27 November 2025 – 7 February 2026
Charlottenstrasse 24, Berlin
Opening: 28 November, 19:00 – 21:00
Galerie Thomas Schulte is ending the season with Rotation, a new group exhibition that places the decades-long creative exchange among its own artists at the centre. The show brings together the conceptual and formal approaches of eight artists across a timeline stretching from the late 1960s to the present.
Works by Richard Deacon, Lena Henke, Franka Hörnschemeyer, Matt Mullican, Leunora Salihu, Fred Sandback, Dan Walsh, and Jonas Weichsel demonstrate how abstraction, structure, system, and the relationship with space can be addressed through radically different methods. The title “Rotation” refers both to the artists’ cyclical presence in the gallery programme and to the internal movement within each work: the folding of form, the slight shift of a line, the transformation of volume into a new spatial proposition…
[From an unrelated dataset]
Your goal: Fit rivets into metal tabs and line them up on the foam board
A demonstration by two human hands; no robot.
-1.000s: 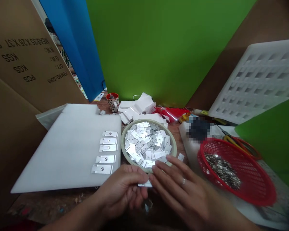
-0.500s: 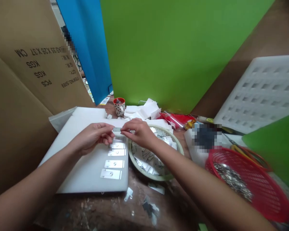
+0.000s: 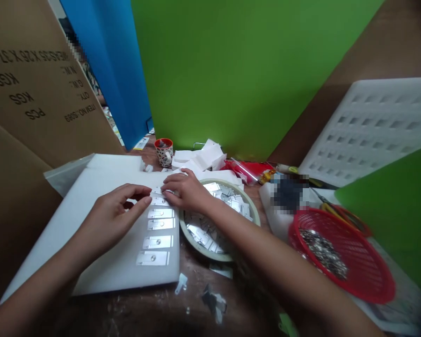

The Language of the Exhibition: Form, System, and a Silent Dialogue
The works span a broad spectrum of material and scale:
- Deacon’s organic twists,
- Henke’s sculptures that rewrite the relationships between body, city, and surface,
- Hörnschemeyer’s interventions that cut and reconstruct architecture,
- Mullican’s symbolic cosmologies,
- Salihu’s structures carrying kinetic potential,
- Sandback’s linear tension that hovers between absence and presence,
- Walsh’s rhythmic arrangements,
- Weichsel’s optical density…
When brought together, they create a quiet space of negotiation inside the gallery. Each piece offers a closed universe within its own system, yet when it touches the work beside it, it invites a rethinking of those very boundaries.

A Threshold in Berlin
For many years, Galerie Thomas Schulte has been an institution in Berlin’s contemporary art scene that gathers artists from different generations under the same roof. Rotation makes this polyphonic structure visible and allows the evolution of the programme over time to be traced.
The selection does not simply ask visitors to stand in front of individual works; it invites them to discover the new meanings that emerge in the transitions, the empty spaces, and the spatial intervals between them.